Temuan tersebut kemudian memicu penyelidikan aparat kepolisian hingga akhirnya kasus dugaan penyekapan dan penganiayaan berhasil diungkap.
Bantuan Diharapkan Membantu Masa Depan Korban
Dengan tertangkapnya pelaku, fokus penanganan kini tidak hanya tertuju pada proses hukum, tetapi juga pemulihan kondisi korban.
Keputusan mengubah dana sayembara menjadi bantuan dalam bentuk deposito dinilai memberikan manfaat jangka panjang karena dana tersebut dapat menjadi tabungan yang membantu kebutuhan korban di masa mendatang.
Sementara itu, tambahan bantuan dari John LBF memperbesar dukungan finansial yang akan diterima keluarga korban.

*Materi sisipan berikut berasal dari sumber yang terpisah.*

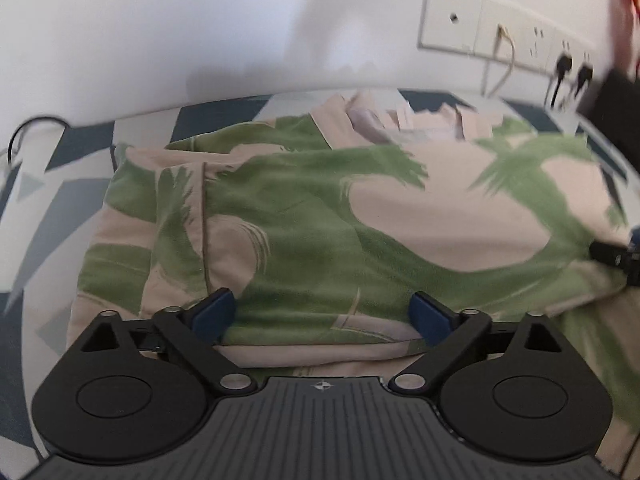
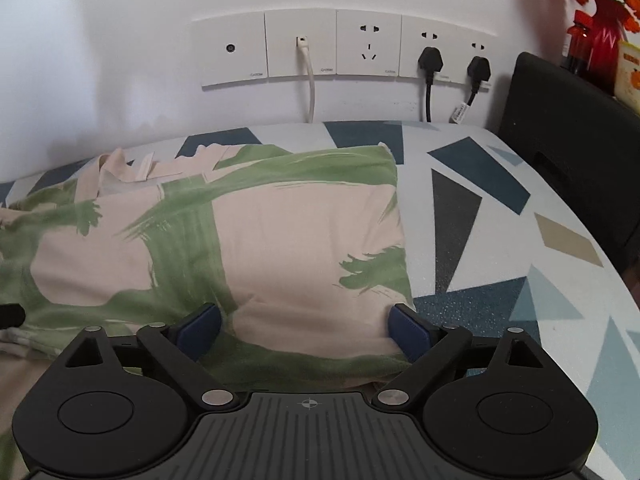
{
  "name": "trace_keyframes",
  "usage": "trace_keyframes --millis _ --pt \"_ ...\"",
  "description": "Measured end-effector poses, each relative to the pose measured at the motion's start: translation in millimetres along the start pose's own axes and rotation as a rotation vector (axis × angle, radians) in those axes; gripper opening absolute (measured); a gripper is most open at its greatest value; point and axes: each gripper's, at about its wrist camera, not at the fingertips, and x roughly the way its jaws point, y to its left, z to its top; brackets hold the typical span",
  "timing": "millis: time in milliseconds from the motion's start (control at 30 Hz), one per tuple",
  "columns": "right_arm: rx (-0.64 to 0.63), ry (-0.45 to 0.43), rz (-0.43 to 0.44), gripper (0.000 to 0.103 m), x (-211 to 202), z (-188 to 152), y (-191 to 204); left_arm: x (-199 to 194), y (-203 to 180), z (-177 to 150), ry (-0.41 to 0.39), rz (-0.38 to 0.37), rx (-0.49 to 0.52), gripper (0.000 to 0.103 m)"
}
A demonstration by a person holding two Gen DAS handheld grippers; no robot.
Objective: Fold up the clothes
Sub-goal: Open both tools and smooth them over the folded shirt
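Observation:
A beige garment with green brush-stroke print [image 1: 320, 216] lies folded over on a table with a blue, white and grey geometric cover [image 1: 56, 216]. My left gripper [image 1: 324, 316] is open, its blue pads on either side of the garment's near edge at its left part. My right gripper [image 2: 306, 334] is open too, straddling the near edge at the garment's right end [image 2: 304, 240]. The right gripper's finger shows at the right edge of the left wrist view [image 1: 616, 258]. The collar area [image 2: 132, 168] lies bunched at the far side.
A white wall with a row of sockets [image 2: 340, 46], a white cable and two black plugs [image 2: 430, 60] stands behind the table. A black box [image 2: 576, 152] sits at the right, with red-orange flowers [image 2: 600, 0] behind it. Bare tablecloth [image 2: 520, 280] lies right of the garment.

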Motion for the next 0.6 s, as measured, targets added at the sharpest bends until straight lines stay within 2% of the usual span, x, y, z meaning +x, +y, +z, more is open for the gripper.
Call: trace_keyframes --millis 167,400,600 --pt "0.006 -0.02 0.004 0.102 9.2 -3.8 -3.4 3.9 -6.2 3.1 0.026 0.038 -0.045 0.103" --pt "-0.03 -0.01 0.034 0.102 19.4 3.3 -6.2 5.3 -7.4 2.3 0.012 0.051 -0.055 0.103" --pt "-0.091 -0.024 0.081 0.102 31.5 12.9 -10.3 9.4 -13.3 7.6 0.023 0.096 -0.106 0.103"
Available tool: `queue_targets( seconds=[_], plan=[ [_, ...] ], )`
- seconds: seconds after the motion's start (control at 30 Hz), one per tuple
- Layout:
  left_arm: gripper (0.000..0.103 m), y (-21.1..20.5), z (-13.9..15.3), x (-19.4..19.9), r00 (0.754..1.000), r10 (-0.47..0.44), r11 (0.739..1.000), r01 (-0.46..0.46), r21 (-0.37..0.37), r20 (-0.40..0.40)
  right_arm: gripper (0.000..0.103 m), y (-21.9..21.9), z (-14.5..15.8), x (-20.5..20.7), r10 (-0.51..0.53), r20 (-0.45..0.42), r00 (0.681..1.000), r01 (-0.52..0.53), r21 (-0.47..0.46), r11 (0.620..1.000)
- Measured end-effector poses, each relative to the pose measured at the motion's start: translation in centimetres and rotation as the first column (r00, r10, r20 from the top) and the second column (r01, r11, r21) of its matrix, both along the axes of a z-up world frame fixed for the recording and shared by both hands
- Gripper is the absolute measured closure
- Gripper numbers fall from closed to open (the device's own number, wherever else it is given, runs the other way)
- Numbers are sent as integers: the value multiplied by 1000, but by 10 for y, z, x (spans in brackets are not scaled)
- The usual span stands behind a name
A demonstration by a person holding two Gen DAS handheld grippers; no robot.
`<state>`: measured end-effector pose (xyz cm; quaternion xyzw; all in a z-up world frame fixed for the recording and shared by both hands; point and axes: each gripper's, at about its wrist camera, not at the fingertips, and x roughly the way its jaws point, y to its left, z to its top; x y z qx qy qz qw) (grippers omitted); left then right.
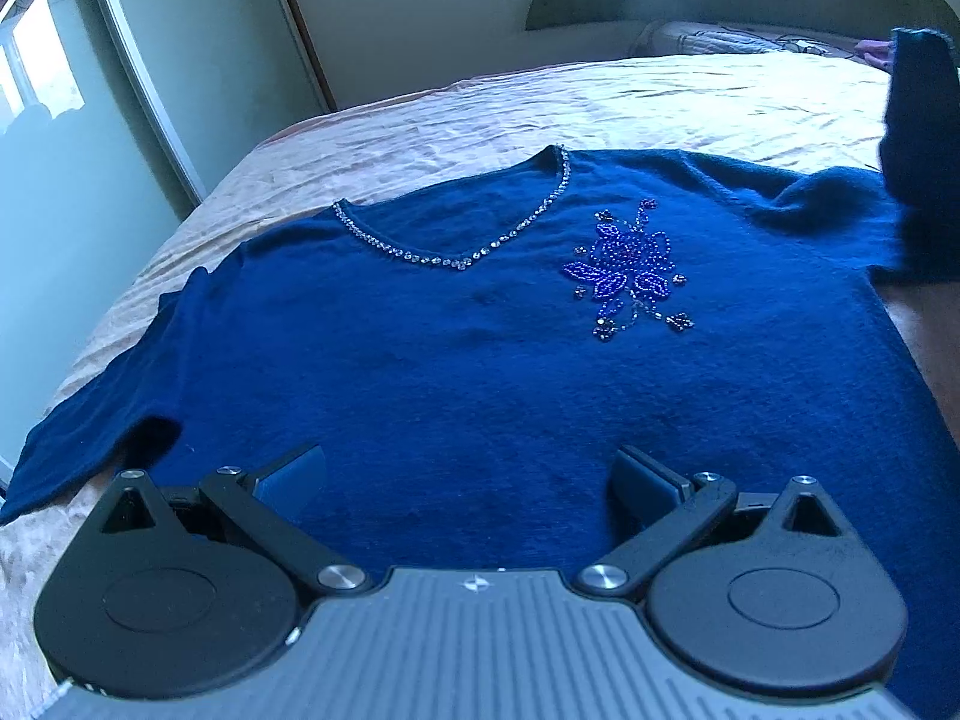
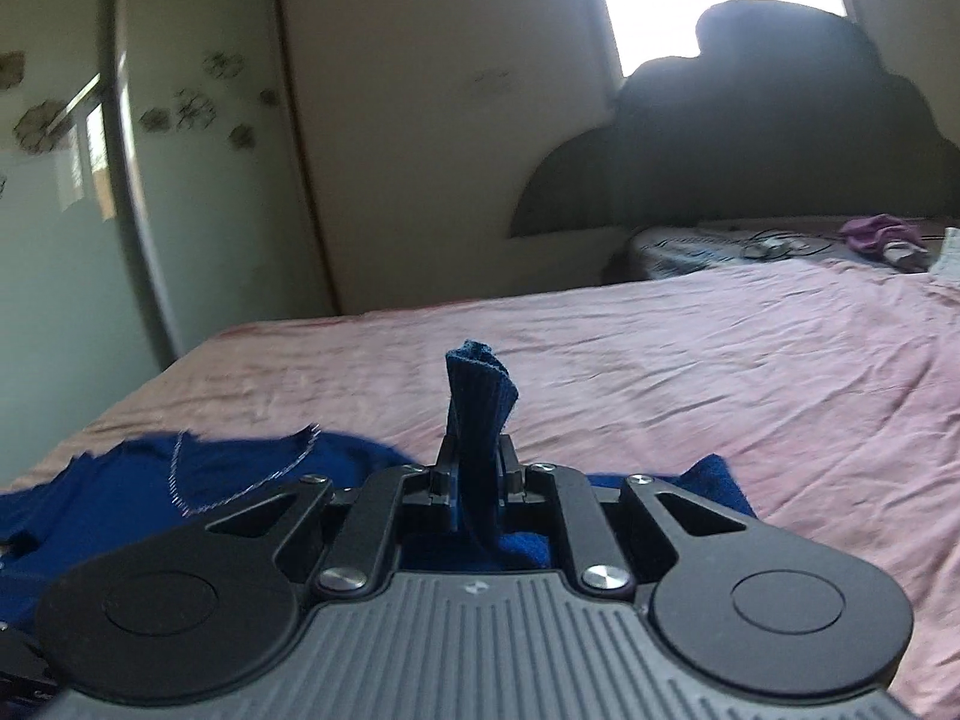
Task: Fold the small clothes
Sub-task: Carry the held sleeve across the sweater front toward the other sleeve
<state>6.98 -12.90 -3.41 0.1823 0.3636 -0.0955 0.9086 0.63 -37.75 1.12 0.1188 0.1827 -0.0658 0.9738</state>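
Holding the sleeve cuff point(image 2: 480, 378) pinched in my right gripper point(image 2: 478, 468), I have it lifted off the bed point(image 2: 720, 360) at the sweater's right side. The blue sweater point(image 1: 450, 372) lies flat, front up, neckline toward the headboard end, its body stretching away to the left of that raised sleeve. My left gripper point(image 1: 468, 474) hangs spread and empty over the hem, so I judge the fold goes leftward across the chest.

A home bedroom: bed point(image 2: 690, 360), headboard point(image 2: 750, 138) and mirrored wardrobe point(image 1: 90, 138).
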Motion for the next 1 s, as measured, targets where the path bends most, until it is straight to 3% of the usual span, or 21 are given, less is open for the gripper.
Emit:
queue_targets(
  seconds=[0.63,1.0],
  plan=[
    [1,53,9,12,994,110,993,-109,-38,21,92,99,-4,75,205,-166,965,-217,-60,974],
    [1,101,12,23,979,205,977,-204,-65,10,92,154,-1,97,287,-190,939,-305,-69,950]
  ],
)
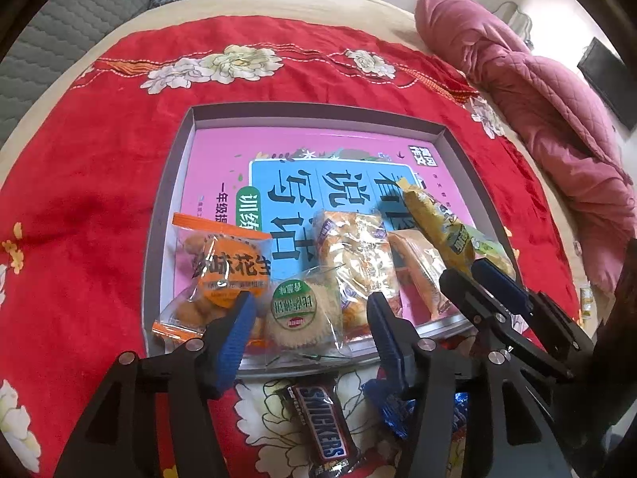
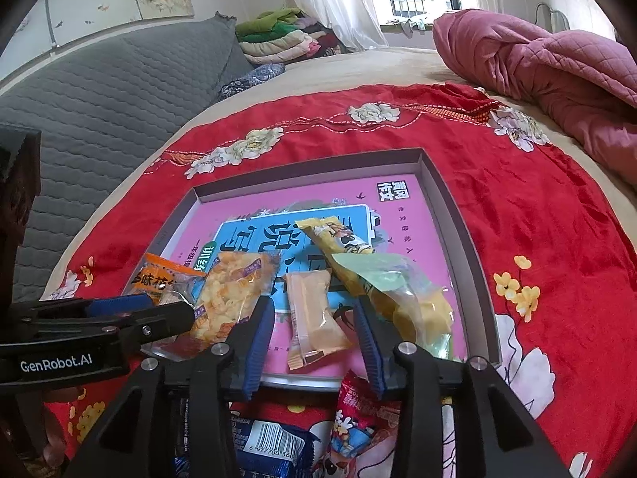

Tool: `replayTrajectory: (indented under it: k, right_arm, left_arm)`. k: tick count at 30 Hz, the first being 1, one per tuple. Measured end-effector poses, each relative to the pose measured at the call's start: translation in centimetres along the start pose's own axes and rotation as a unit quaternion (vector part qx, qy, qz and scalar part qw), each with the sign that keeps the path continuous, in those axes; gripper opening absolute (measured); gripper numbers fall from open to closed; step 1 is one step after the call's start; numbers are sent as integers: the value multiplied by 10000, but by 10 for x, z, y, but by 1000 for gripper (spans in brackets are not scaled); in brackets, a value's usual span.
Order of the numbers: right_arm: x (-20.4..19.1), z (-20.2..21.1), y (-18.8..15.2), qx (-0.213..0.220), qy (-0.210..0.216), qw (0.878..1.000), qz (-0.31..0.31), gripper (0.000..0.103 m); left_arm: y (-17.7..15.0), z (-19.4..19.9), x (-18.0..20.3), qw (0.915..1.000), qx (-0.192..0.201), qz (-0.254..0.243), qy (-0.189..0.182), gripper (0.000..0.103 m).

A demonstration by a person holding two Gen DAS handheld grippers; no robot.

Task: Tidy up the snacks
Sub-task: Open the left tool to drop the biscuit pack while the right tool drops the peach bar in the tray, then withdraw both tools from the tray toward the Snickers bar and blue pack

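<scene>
A grey tray (image 1: 167, 215) lined with a pink book lies on the red flowered blanket (image 1: 99, 159). In it lie an orange peanut pack (image 1: 223, 275), a round cake pack (image 1: 302, 310), a cracker pack (image 1: 354, 263), a small orange pack (image 2: 314, 314) and a long yellow pack (image 2: 338, 239). My left gripper (image 1: 310, 318) is open, its fingers either side of the round cake pack without pressing it. My right gripper (image 2: 314, 322) is open around the small orange pack, and its pads stand just off it. The right gripper (image 1: 466, 275) also shows at the tray's right corner.
In front of the tray a Snickers bar (image 1: 322, 422), a blue barcode pack (image 2: 270, 446) and a red pack (image 2: 358, 410) lie on the blanket. A pink quilt (image 2: 537, 63) is heaped at the right. A grey padded headboard (image 2: 99, 111) stands at the left, with folded clothes (image 2: 278, 36) behind it.
</scene>
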State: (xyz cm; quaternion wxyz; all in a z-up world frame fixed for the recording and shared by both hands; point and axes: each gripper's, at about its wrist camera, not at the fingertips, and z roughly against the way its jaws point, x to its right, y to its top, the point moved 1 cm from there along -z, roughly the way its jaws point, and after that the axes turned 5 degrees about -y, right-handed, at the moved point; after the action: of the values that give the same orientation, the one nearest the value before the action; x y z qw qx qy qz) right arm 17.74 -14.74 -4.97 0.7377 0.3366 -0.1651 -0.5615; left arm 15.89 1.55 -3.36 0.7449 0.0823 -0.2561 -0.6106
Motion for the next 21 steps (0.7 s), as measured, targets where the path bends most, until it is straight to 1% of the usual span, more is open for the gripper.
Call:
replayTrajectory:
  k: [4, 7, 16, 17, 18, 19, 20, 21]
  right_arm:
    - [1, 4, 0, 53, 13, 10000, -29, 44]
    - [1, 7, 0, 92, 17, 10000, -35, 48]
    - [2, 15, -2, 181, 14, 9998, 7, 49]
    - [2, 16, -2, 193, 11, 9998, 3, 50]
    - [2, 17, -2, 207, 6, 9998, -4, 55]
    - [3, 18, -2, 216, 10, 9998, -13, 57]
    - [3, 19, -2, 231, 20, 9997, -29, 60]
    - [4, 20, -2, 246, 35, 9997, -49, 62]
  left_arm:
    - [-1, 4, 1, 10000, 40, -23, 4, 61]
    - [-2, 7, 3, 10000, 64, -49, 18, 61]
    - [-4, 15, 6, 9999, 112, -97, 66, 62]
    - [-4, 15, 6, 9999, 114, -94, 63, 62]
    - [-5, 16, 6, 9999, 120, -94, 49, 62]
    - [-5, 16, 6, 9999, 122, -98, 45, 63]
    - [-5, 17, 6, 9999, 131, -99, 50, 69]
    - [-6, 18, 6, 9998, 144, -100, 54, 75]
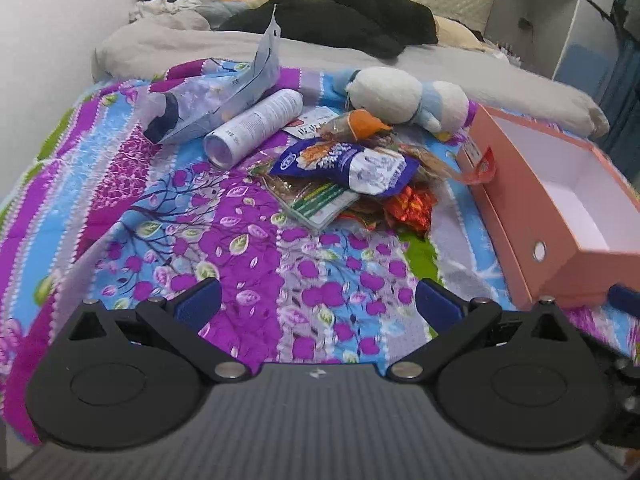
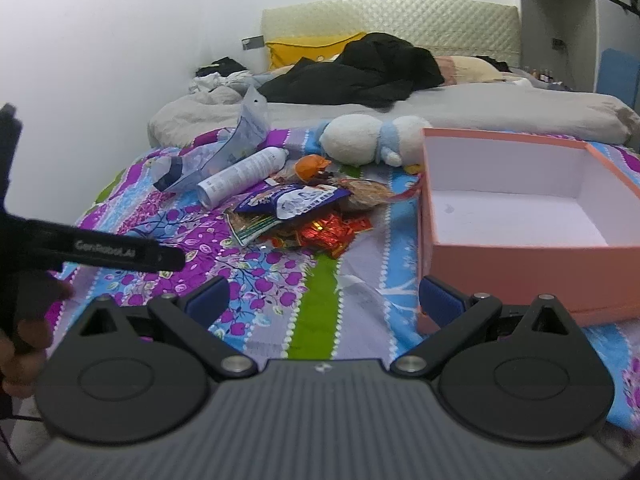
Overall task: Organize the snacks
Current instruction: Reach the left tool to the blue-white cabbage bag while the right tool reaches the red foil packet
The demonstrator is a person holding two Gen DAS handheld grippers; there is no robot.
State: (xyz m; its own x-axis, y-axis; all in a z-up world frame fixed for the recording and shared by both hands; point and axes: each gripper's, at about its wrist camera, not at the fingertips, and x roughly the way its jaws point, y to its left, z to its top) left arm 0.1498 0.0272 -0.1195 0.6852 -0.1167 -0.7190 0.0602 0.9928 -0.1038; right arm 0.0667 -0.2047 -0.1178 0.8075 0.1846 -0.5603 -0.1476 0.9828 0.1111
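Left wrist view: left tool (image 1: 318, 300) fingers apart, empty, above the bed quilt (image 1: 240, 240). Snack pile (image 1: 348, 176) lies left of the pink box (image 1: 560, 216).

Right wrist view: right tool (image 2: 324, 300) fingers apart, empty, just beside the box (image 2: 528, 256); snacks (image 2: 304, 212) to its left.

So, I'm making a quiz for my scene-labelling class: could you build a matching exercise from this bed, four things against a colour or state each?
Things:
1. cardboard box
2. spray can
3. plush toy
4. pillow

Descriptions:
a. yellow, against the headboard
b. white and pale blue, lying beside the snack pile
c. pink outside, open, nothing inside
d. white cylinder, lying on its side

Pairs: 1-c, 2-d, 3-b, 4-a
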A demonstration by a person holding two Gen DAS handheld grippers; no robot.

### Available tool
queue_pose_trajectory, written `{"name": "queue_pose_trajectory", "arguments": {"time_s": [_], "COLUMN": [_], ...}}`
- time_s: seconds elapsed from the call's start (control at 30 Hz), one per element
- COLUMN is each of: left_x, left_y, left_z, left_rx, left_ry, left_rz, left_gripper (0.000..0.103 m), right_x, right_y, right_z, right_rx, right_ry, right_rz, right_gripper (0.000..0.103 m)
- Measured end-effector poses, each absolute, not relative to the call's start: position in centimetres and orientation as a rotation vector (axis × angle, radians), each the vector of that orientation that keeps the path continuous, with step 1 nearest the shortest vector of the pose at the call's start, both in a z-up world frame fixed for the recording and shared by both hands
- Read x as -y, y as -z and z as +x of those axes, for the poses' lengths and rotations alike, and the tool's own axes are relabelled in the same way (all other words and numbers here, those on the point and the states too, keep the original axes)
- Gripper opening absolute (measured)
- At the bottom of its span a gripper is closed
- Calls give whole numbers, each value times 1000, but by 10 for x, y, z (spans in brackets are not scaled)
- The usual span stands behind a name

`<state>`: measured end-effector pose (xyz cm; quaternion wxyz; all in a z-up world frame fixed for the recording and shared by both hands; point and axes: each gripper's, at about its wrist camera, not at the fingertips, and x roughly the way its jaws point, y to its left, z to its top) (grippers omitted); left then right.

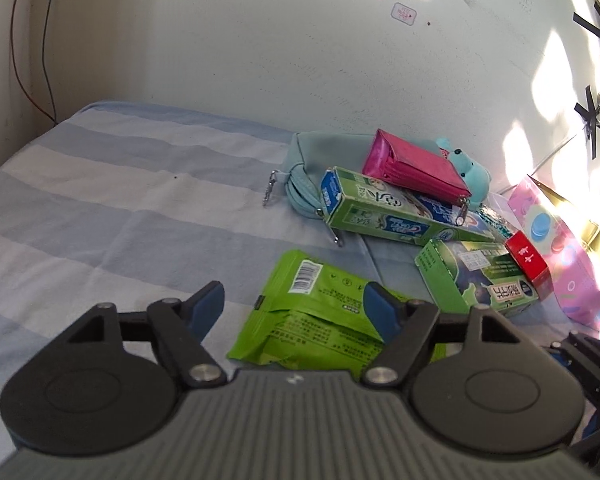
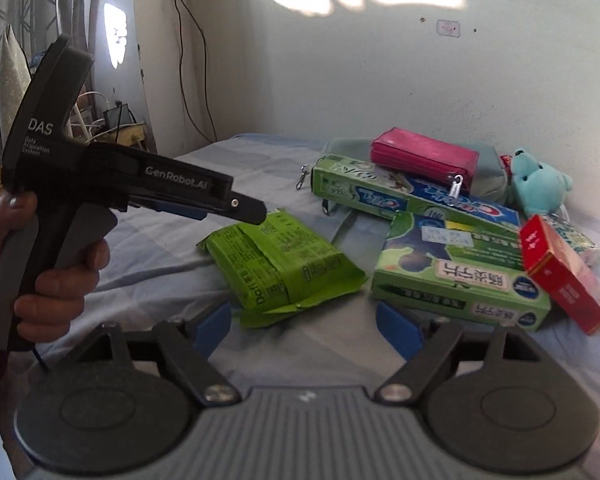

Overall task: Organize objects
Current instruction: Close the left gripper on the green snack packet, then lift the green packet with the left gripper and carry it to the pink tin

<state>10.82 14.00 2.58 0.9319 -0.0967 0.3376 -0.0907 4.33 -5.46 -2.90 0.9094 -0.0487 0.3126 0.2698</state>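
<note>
A green snack packet (image 1: 312, 316) (image 2: 280, 264) lies flat on the striped bed. My left gripper (image 1: 296, 308) is open and empty, just above the packet's near end; it also shows from the side in the right wrist view (image 2: 248, 210). My right gripper (image 2: 304, 326) is open and empty, low over the sheet between the packet and a green medicine box (image 2: 456, 276) (image 1: 472, 276). Behind lie a toothpaste box (image 2: 412, 196) (image 1: 392, 212), a pink wallet (image 2: 424, 156) (image 1: 412, 164), a red box (image 2: 560, 272) (image 1: 528, 260), a teal plush (image 2: 536, 184) and a light blue pouch (image 1: 304, 160).
The white wall (image 1: 300, 60) stands right behind the pile. A pink patterned bag (image 1: 560, 248) lies at the right. The bed's blue-and-white striped sheet (image 1: 100, 200) stretches to the left. Cables (image 2: 192, 48) hang on the wall at the far left corner.
</note>
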Motion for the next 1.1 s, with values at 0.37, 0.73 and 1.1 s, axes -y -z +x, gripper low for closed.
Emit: {"name": "queue_pose_trajectory", "arguments": {"time_s": [0.37,0.73,1.1], "left_x": [-123,-75,-20], "left_y": [-19,-19,-16], "left_z": [107,60,24], "left_rx": [-741,-758,-797], "left_ry": [280,374,483], "left_rz": [-204,-203,-176], "left_gripper": [73,72,72], "right_x": [25,71,139], "right_y": [42,25,13], "right_z": [61,14,-34], "right_rx": [-686,-676,-683], "right_ry": [-571,-551,-500], "right_rz": [-170,-155,-47], "right_gripper": [68,55,56]}}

Kasus penyekapan YTR sendiri menjadi salah satu perkara yang paling banyak menyita perhatian masyarakat dalam beberapa pekan terakhir. Selain karena dugaan penyekapan berlangsung dalam waktu lama, kondisi korban saat ditemukan juga memunculkan keprihatinan publik.
Dengan pelaku telah diamankan oleh Polda Jawa Barat, proses hukum terhadap tersangka kini terus berjalan. Di sisi lain, perhatian terhadap pemulihan korban juga terus mengalir melalui dukungan dari pemerintah maupun masyarakat.